Activity.
Nothing but a verbatim copy of the data, minus the images, should be returned.

Collected data.
*** Begin section ***
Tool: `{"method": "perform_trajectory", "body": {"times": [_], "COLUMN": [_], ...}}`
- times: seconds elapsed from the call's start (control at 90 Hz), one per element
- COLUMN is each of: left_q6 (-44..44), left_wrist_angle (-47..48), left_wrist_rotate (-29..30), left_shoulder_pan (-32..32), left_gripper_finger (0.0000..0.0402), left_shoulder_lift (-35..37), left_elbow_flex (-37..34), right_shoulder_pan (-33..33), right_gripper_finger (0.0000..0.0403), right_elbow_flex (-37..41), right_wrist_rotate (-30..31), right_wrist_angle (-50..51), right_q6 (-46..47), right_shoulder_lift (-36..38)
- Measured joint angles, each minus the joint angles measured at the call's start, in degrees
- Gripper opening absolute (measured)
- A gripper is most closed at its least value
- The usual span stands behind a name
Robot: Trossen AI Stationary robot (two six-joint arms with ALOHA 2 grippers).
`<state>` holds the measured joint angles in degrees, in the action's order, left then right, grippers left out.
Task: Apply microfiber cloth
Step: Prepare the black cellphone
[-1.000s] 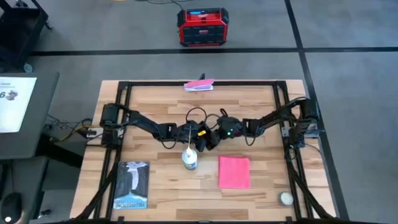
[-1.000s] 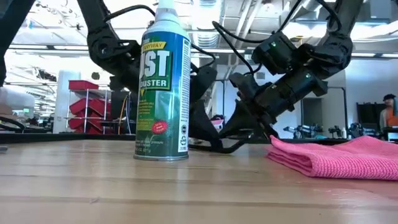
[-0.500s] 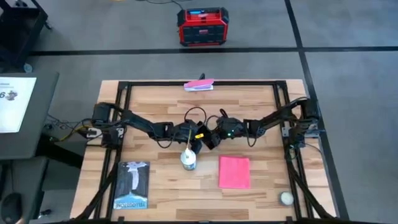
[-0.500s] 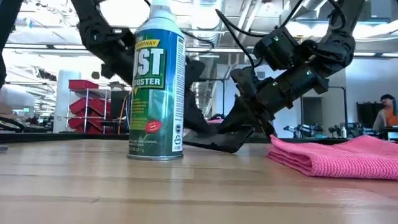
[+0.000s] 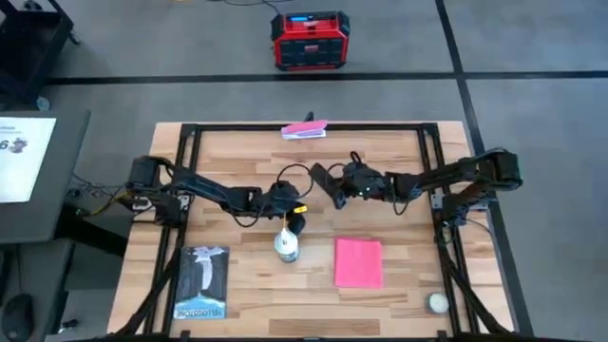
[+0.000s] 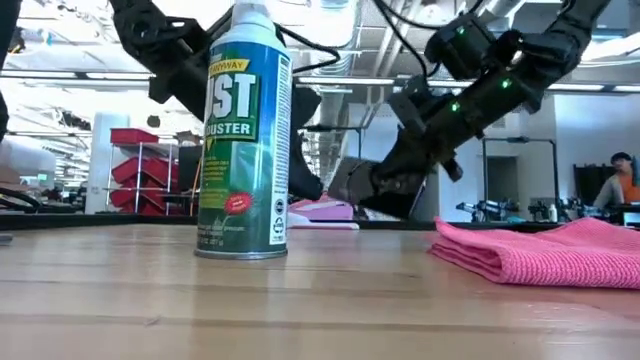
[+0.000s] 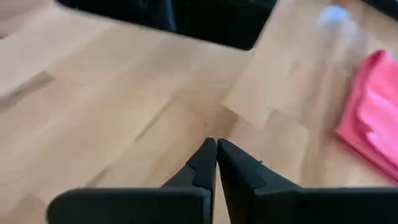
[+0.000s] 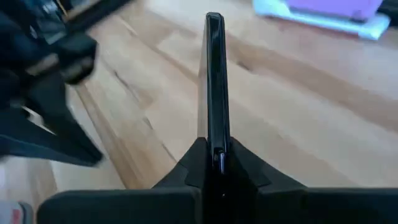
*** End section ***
Solved exercise.
Tool: `{"method": "perform_trajectory", "body": {"times": [_], "COLUMN": [_], ...}}`
- times: seconds elapsed from the call's start (control at 90 Hz), one per element
- COLUMN is each of: left_q6 (-44..44), left_wrist_angle (-47..48), left_wrist_rotate (-29..30), left_shoulder_pan (-32..32), left_gripper_finger (0.0000..0.0402), left_shoulder_lift (-35..37), left_elbow_flex (-37..34), right_shoulder_pan (-33..33), right_gripper_finger (0.0000..0.0403), right_elbow_flex (-37..41), right_wrist_rotate (-30..31), right_wrist_angle (-50..51), right_q6 (-46..47), right_shoulder_lift (-36..38)
- Measured joint angles, each minus the joint angles measured at the call's start, in degrees
- Gripper opening absolute (measured)
- A gripper is most closed at its least value
- The usual span stands behind a name
Robot: Trossen AI Stationary robot (two six-joint arms with ALOHA 2 grippers).
`<state>` holds the measured joint angles in degrees, in the action's order, left then right, grippers left out.
Task: Apply microfiber cloth
Step: Prepare the black cellphone
[-1.000s] 
[-1.000s] 
[-0.500s] 
[-0.500s] 
[+0.000s] 
[+0.000s] 
[+0.000s] 
[+0.000s] 

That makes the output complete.